#### Your objective
All of the data should be output character for character, except the pictures.

#### Collected material
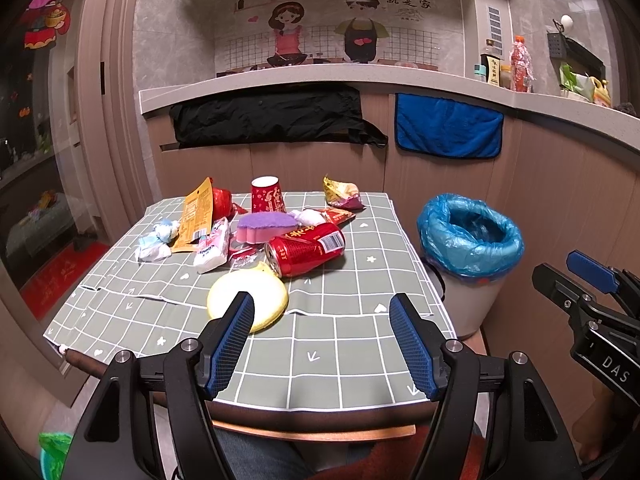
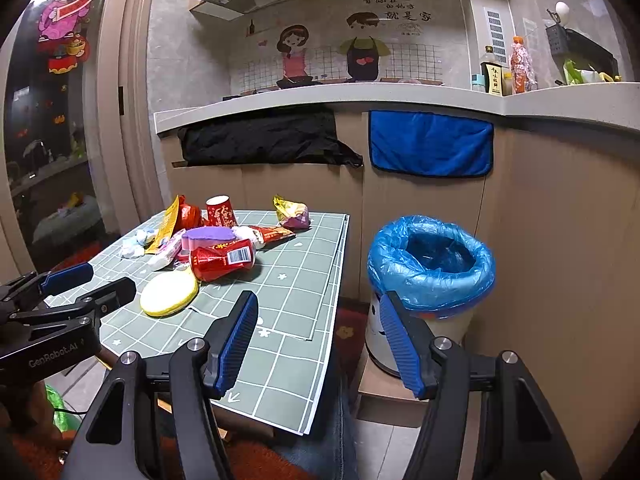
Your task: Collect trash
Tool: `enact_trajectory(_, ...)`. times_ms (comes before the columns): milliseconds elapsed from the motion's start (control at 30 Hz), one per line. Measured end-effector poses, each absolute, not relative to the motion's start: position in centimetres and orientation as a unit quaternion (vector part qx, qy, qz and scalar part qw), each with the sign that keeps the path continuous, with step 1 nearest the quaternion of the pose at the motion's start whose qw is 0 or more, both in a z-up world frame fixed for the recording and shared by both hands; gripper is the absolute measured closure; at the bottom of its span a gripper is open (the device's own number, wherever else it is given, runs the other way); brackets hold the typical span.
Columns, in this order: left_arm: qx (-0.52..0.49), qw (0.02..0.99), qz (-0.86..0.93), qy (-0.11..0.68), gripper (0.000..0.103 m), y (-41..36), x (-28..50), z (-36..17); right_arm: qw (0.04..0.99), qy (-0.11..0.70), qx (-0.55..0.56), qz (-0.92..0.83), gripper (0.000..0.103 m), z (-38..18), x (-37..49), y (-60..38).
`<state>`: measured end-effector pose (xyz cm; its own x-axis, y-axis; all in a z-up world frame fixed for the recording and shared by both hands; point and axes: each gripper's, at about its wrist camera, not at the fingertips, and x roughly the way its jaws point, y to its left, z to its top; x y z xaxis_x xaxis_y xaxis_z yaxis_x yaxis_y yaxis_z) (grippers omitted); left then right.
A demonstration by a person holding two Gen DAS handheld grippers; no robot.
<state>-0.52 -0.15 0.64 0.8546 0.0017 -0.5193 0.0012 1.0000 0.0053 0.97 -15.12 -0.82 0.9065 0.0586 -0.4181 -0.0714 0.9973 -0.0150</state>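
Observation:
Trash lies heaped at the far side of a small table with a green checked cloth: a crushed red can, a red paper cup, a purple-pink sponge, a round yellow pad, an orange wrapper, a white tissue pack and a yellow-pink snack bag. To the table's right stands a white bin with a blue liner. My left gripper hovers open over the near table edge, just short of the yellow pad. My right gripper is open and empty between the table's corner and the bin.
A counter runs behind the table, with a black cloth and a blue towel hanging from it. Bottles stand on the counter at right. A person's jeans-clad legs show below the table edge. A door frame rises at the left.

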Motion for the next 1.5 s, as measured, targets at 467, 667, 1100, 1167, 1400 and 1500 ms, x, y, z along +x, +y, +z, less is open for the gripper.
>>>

#### Answer to this problem
Your task: Collect trash
Tool: `enact_trajectory(_, ...)`. times_ms (comes before the columns): milliseconds elapsed from the motion's start (control at 30 Hz), one per line. Measured end-effector poses, each absolute, not relative to the motion's start: position in centimetres and orientation as a unit quaternion (vector part qx, qy, qz and scalar part qw), each with the sign that keeps the path continuous, with step 1 nearest the quaternion of the pose at the motion's start whose qw is 0 or more, both in a z-up world frame fixed for the recording and shared by both hands; gripper is the absolute measured closure; at the bottom of its span a gripper is open (the device's own number, wherever else it is given, runs the other way); brackets hold the typical span.
Columns, in this order: left_arm: qx (-0.52..0.49), qw (0.02..0.99), qz (-0.86..0.93), qy (-0.11..0.68), gripper (0.000..0.103 m), y (-41..36), x (-28..50), z (-36..17); right_arm: qw (0.04..0.99), qy (-0.11..0.70), qx (-0.55..0.56), qz (-0.92..0.83), gripper (0.000..0.103 m), z (-38..18), x (-37..49), y (-60..38).
`<state>`: measured end-effector pose (xyz cm; its own x-axis, y-axis; all in a z-up world frame fixed for the recording and shared by both hands; point and axes: each gripper's, at about its wrist camera, not at the fingertips, and x roughly the way its jaws point, y to its left, z to its top; x y z xaxis_x xaxis_y xaxis_z yaxis_x yaxis_y yaxis_z) (grippers omitted); left then right.
A demonstration by a person holding two Gen DAS handheld grippers; no robot.
<state>-0.52 -0.15 0.64 0.8546 0.0017 -0.5193 0.0012 1.0000 0.0053 0.97 -15.12 -0.82 0.9065 0.0586 -0.4181 -0.0714 0.9973 -0.0150</state>
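Observation:
Trash lies heaped at the far side of a small table with a green checked cloth: a crushed red can, a red paper cup, a purple-pink sponge, a round yellow pad, an orange wrapper, a white tissue pack and a yellow-pink snack bag. To the table's right stands a white bin with a blue liner. My left gripper hovers open over the near table edge, just short of the yellow pad. My right gripper is open and empty between the table's corner and the bin.
A counter runs behind the table, with a black cloth and a blue towel hanging from it. Bottles stand on the counter at right. A person's jeans-clad legs show below the table edge. A door frame rises at the left.
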
Motion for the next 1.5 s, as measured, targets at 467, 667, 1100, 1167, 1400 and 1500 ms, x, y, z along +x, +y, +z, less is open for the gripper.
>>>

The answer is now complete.